**Exercise details:** Please write out the listing below again in its exact form.

··· Data extract ···

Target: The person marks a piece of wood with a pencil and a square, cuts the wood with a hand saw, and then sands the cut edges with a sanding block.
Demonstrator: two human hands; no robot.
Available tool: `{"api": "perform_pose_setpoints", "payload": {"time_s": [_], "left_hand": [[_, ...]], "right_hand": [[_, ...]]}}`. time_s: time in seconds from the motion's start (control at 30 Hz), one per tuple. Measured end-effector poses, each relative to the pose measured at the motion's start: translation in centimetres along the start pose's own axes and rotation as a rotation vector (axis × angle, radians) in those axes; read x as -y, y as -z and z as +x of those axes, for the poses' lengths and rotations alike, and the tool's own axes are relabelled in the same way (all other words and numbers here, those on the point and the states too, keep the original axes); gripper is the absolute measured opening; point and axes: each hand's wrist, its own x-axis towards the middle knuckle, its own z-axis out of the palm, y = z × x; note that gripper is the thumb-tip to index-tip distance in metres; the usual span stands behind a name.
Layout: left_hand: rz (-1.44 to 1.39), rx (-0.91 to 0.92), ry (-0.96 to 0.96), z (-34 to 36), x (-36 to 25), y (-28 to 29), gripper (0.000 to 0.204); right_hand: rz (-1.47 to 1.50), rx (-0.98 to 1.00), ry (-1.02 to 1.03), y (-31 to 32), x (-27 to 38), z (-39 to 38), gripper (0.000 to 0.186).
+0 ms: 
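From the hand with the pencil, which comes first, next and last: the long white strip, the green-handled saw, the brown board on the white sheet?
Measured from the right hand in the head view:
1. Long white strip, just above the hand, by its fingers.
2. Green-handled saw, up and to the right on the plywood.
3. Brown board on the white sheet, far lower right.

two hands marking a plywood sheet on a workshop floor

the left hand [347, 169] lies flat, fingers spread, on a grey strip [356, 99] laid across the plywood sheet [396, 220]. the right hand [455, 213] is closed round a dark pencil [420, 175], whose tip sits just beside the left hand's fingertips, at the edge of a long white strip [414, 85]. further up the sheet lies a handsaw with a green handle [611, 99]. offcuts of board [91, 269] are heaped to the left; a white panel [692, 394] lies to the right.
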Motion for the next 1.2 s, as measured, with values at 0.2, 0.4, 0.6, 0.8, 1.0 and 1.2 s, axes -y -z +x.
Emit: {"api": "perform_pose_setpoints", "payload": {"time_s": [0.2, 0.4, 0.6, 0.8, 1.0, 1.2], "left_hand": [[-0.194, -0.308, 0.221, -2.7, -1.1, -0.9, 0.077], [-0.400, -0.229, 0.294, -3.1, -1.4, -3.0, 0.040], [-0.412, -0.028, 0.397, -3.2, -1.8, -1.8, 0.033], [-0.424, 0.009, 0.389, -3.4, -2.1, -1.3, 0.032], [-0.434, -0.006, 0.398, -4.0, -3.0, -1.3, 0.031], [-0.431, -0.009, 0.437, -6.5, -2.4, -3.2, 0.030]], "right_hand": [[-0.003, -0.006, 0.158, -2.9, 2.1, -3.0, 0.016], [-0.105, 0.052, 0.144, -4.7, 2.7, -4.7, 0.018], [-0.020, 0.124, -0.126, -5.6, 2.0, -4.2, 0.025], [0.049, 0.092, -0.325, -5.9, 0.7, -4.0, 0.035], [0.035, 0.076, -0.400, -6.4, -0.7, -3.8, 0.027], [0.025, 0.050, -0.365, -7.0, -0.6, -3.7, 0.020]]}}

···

**Solution for this task:**
Target: The person marks a piece of wood with a pencil and a square, cuts the wood with a hand saw, and then sands the cut edges with a sanding block.
Demonstrator: two human hands; no robot.
Available tool: `{"api": "perform_pose_setpoints", "payload": {"time_s": [_], "left_hand": [[_, ...]], "right_hand": [[_, ...]]}}`. time_s: time in seconds from the motion's start (control at 30 Hz), one per tuple. Measured end-effector poses, each relative to the pose measured at the motion's start: translation in centimetres along the start pose's own axes and rotation as a rotation vector (axis × angle, radians) in those axes; read x as -y, y as -z and z as +x of those axes, for the poses' lengths and rotations alike, and the tool's own axes are relabelled in the same way (all other words and numbers here, those on the point and the states too, keep the original axes); gripper is the absolute measured opening; point and axes: each hand's wrist, its own x-axis towards the middle knuckle, its own z-axis out of the palm, y = z × x; note that gripper is the thumb-tip to index-tip distance in metres; the usual span stands behind a name.
Layout: left_hand: rz (-1.44 to 1.39), rx (-0.91 to 0.92), ry (-0.96 to 0.96), z (-34 to 36), x (-36 to 25), y (-28 to 29), gripper (0.000 to 0.204); right_hand: rz (-1.47 to 1.50), rx (-0.98 to 1.00), ry (-1.02 to 1.03), y (-31 to 32), x (-27 to 38), z (-39 to 38), gripper (0.000 to 0.186).
+0 ms: 
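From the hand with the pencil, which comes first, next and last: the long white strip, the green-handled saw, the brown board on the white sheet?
Measured from the right hand in the head view:
1. Long white strip, just above the hand, by its fingers.
2. Green-handled saw, up and to the right on the plywood.
3. Brown board on the white sheet, far lower right.

two hands marking a plywood sheet on a workshop floor

the left hand [347, 169] lies flat, fingers spread, on a grey strip [356, 99] laid across the plywood sheet [396, 220]. the right hand [455, 213] is closed round a dark pencil [420, 175], whose tip sits just beside the left hand's fingertips, at the edge of a long white strip [414, 85]. further up the sheet lies a handsaw with a green handle [611, 99]. offcuts of board [91, 269] are heaped to the left; a white panel [692, 394] lies to the right.
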Motion for the next 1.2 s, as measured, with values at 0.2, 0.4, 0.6, 0.8, 1.0 and 1.2 s, axes -y -z +x.
Emit: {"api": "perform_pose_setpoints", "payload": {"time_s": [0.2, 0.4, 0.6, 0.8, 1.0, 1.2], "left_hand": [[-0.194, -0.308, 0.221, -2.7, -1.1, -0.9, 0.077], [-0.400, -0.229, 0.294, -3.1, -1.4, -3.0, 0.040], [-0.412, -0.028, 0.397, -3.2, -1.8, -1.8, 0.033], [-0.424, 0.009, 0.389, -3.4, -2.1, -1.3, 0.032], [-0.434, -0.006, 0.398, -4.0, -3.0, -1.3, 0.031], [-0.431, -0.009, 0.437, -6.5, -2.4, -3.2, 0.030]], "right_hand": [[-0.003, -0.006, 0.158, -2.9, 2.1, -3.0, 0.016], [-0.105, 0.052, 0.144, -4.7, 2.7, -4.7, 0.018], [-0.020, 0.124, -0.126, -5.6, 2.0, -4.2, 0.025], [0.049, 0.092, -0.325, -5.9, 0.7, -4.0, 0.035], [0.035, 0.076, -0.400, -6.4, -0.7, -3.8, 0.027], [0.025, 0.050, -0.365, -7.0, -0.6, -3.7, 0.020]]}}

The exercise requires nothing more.